Keep the pictures out. Copy every line of the listing exactly.

***

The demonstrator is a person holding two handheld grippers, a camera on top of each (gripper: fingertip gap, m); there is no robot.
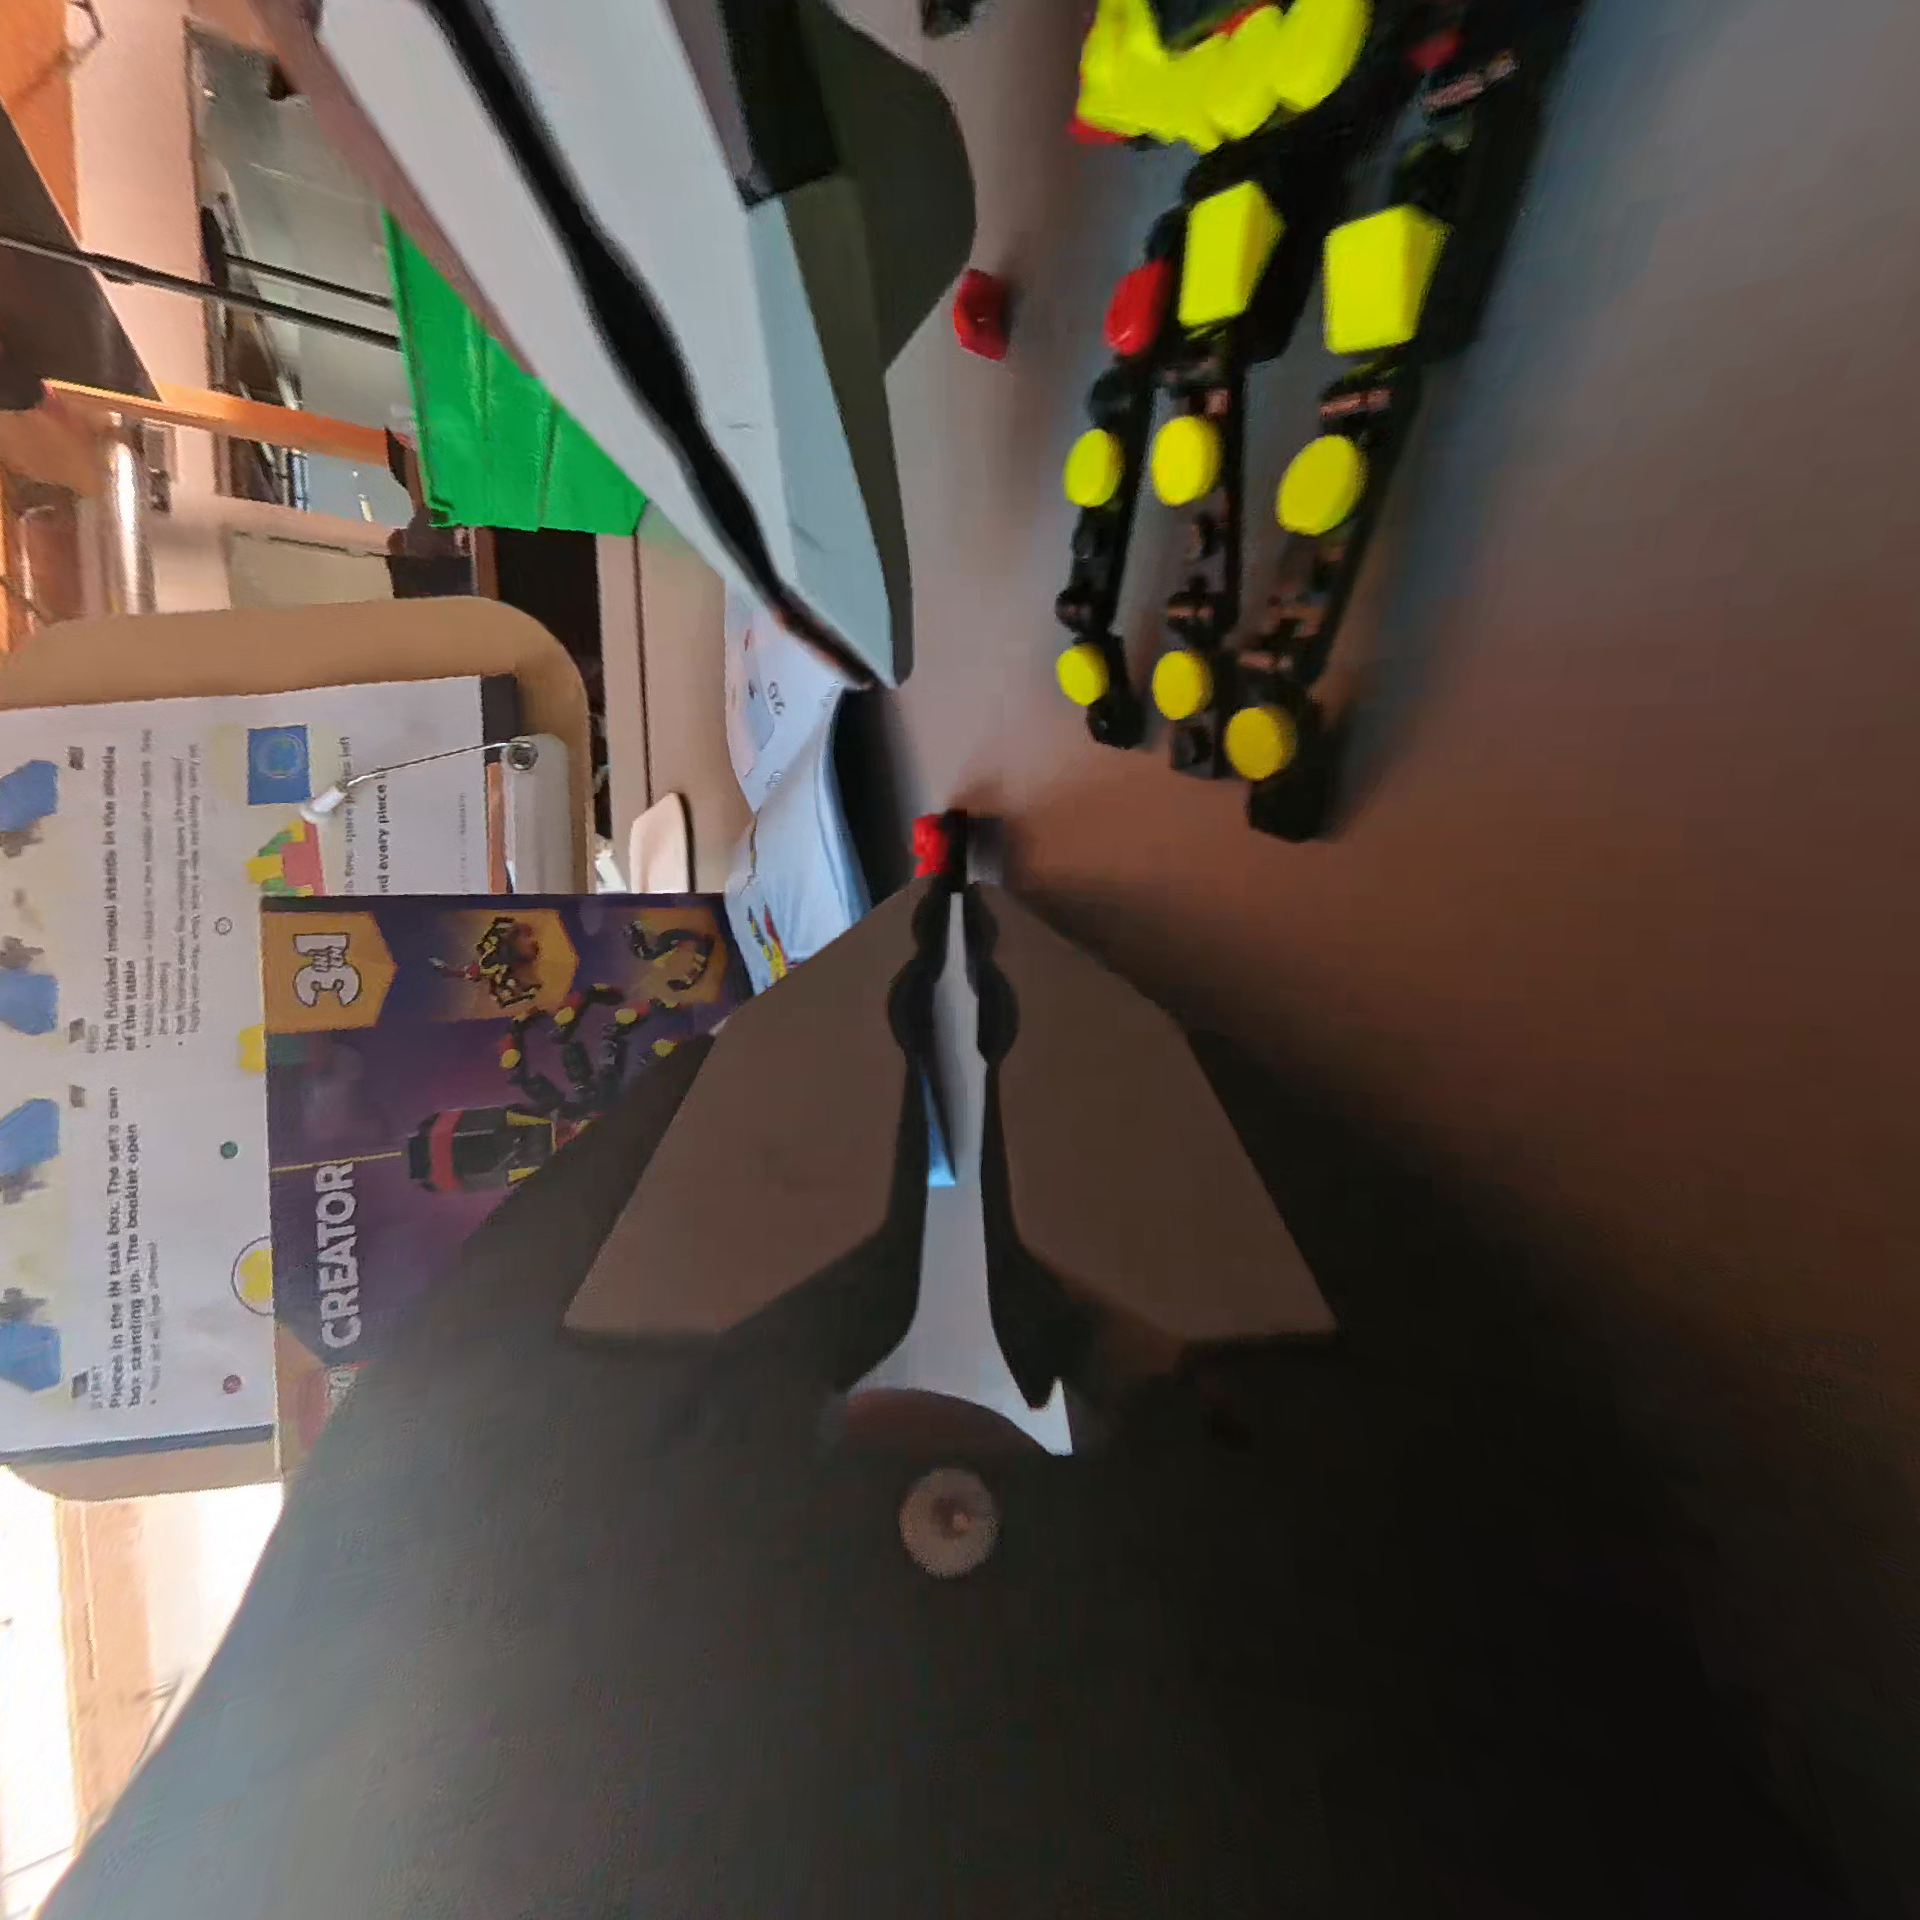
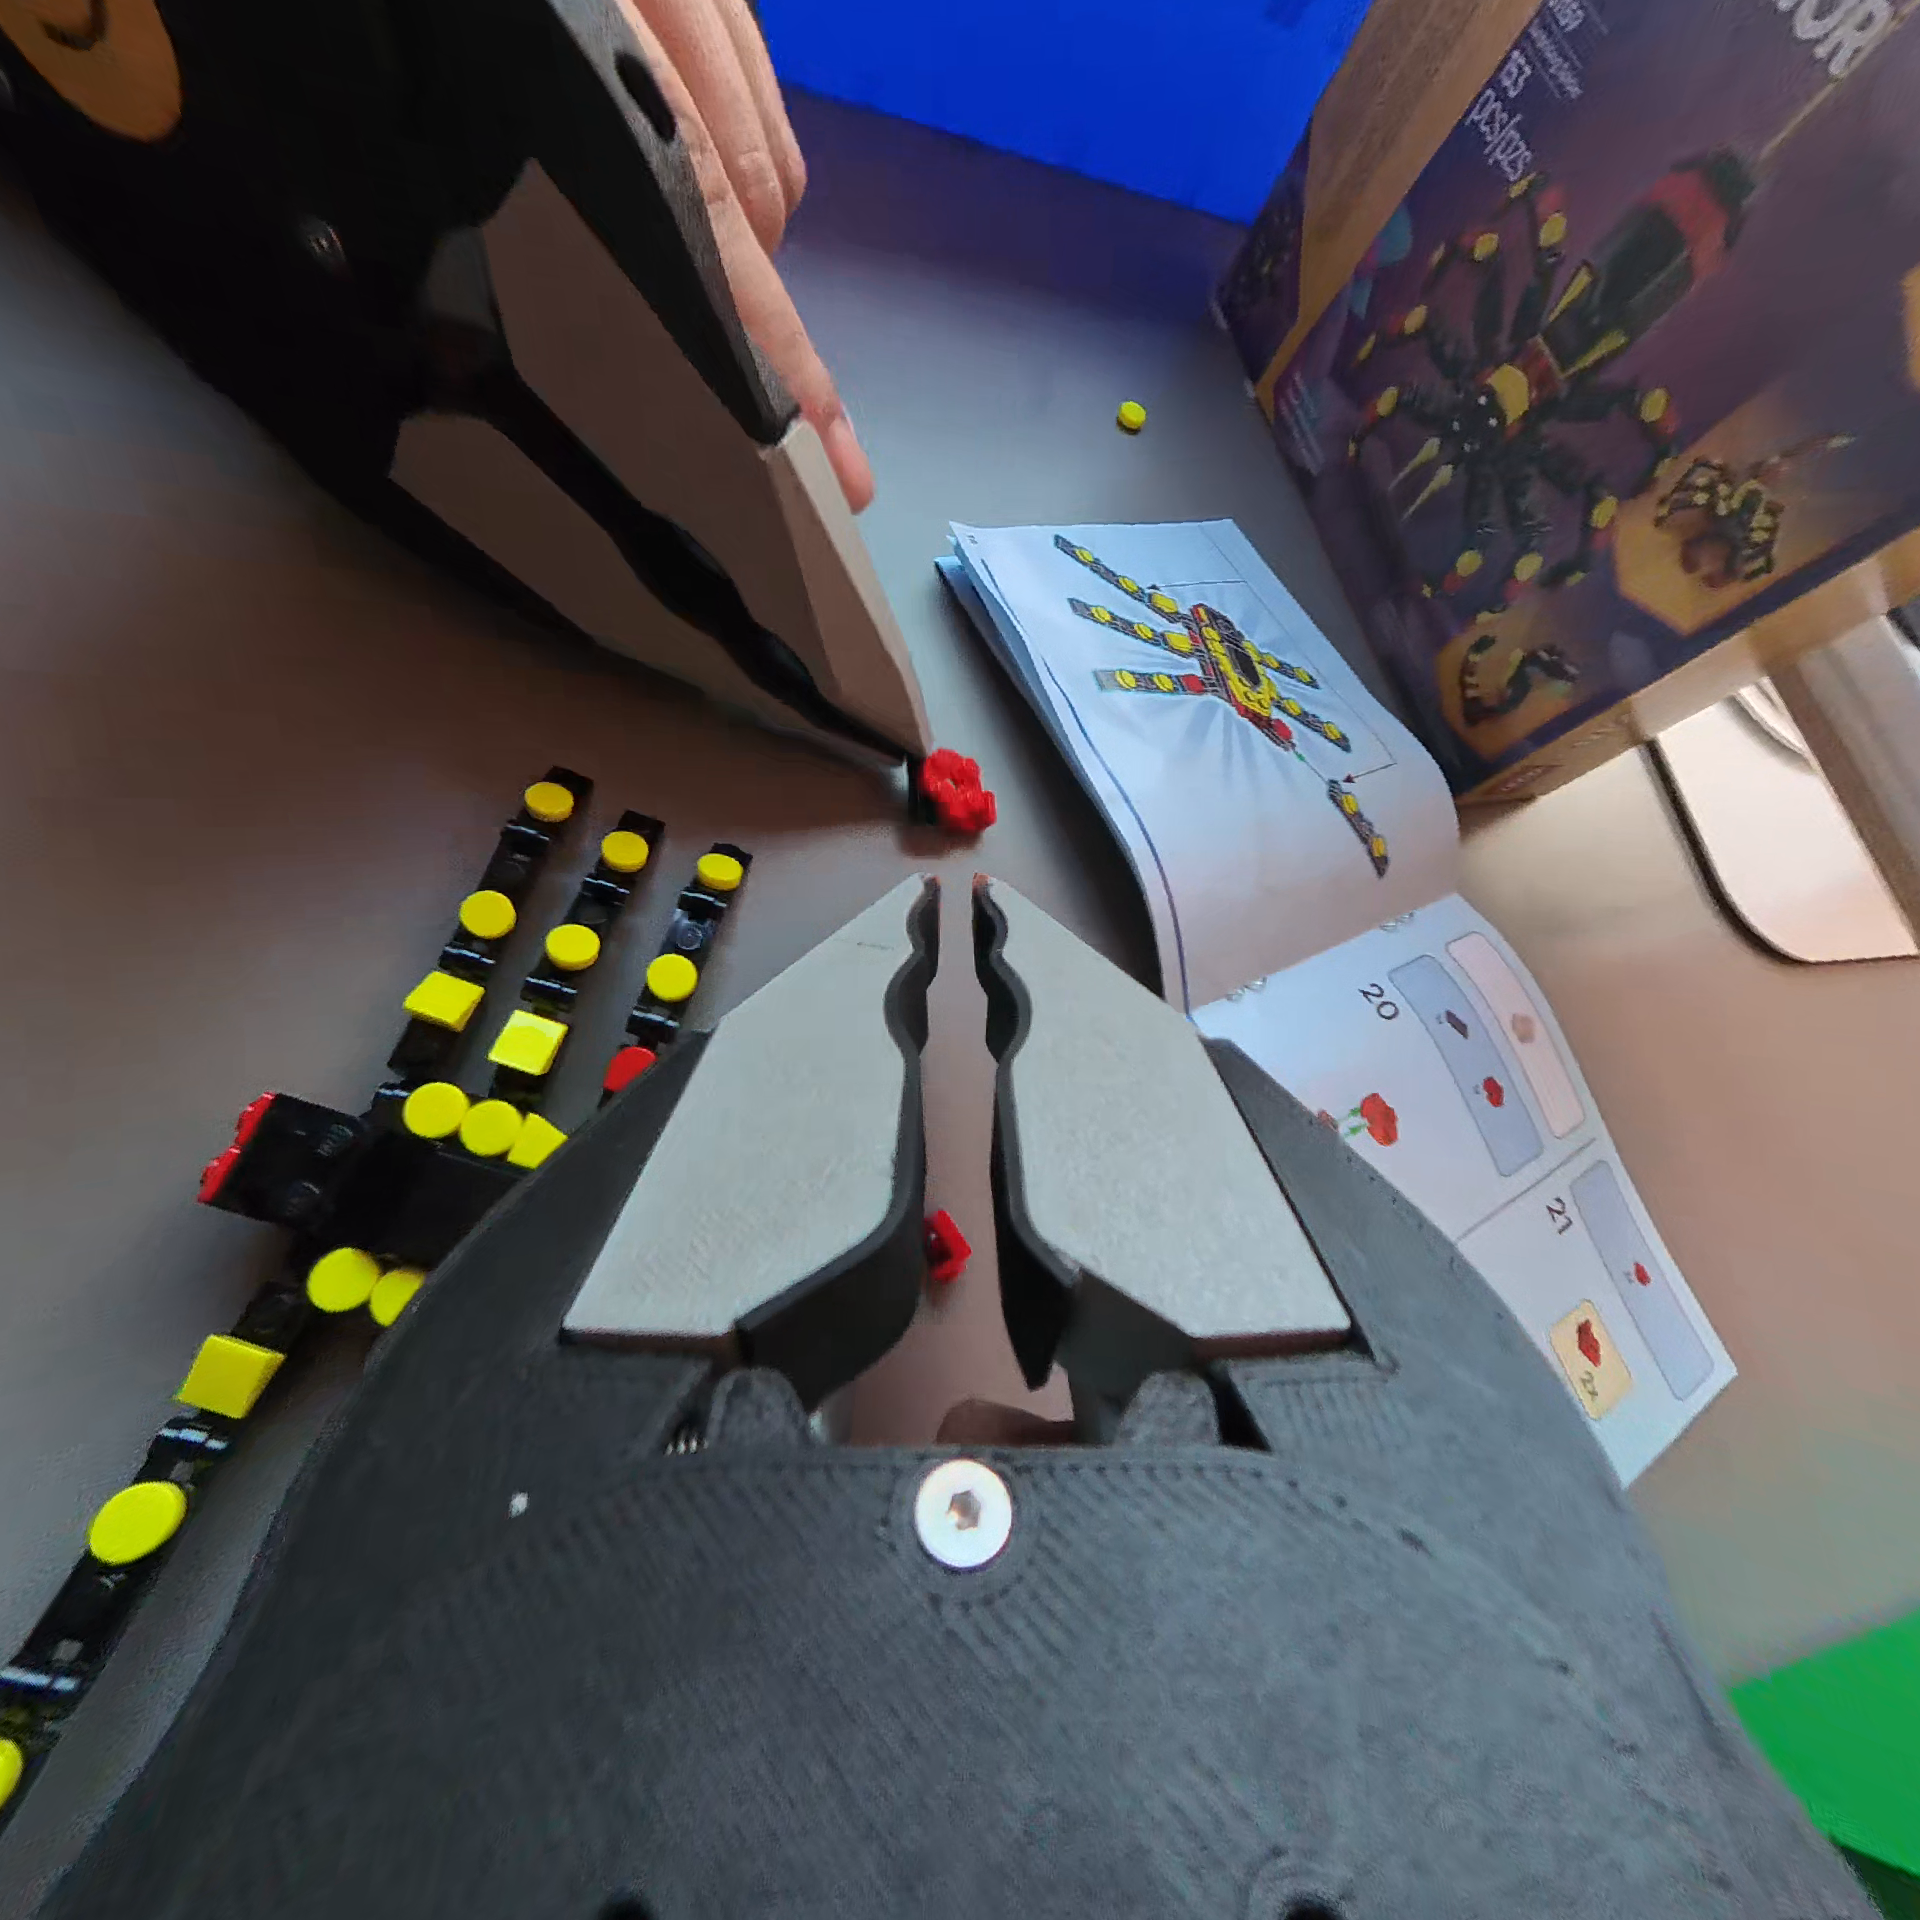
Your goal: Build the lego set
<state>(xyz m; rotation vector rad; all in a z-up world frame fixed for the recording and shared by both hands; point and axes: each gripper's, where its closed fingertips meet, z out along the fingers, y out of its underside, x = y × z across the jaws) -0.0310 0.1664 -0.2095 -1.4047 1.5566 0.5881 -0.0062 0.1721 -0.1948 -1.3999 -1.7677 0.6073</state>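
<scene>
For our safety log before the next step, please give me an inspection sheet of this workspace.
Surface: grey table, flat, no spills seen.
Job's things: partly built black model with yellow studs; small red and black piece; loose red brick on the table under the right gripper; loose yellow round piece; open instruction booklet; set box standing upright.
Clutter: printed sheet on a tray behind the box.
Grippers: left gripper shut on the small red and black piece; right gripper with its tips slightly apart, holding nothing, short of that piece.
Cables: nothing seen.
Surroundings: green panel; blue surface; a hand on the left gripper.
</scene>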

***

Result of the exercise:
The demonstrator is a person holding two handheld grippers, a camera on top of each (gripper: fingertip gap, m); there is no robot.
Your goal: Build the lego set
<state>(xyz m; rotation vector rad; all in a z-up world frame fixed for the recording and shared by both hands; point and axes: each gripper's, where its closed fingertips meet, z out along the fingers, y out of its underside, x = y × z across the jaws) -0.0310 0.1664 -0.2095 -1.4047 1.5566 0.5881 -0.0062 0.1721 -0.1948 -1.3999 -1.7677 0.6073</state>
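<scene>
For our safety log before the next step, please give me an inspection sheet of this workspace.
Surface: grey table, flat, no spills seen.
Job's things: partly built black model with yellow studs; small red and black piece; loose red brick on the table under the right gripper; loose yellow round piece; open instruction booklet; set box standing upright.
Clutter: printed sheet on a tray behind the box.
Grippers: left gripper shut on the small red and black piece; right gripper with its tips slightly apart, holding nothing, short of that piece.
Cables: nothing seen.
Surroundings: green panel; blue surface; a hand on the left gripper.
</scene>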

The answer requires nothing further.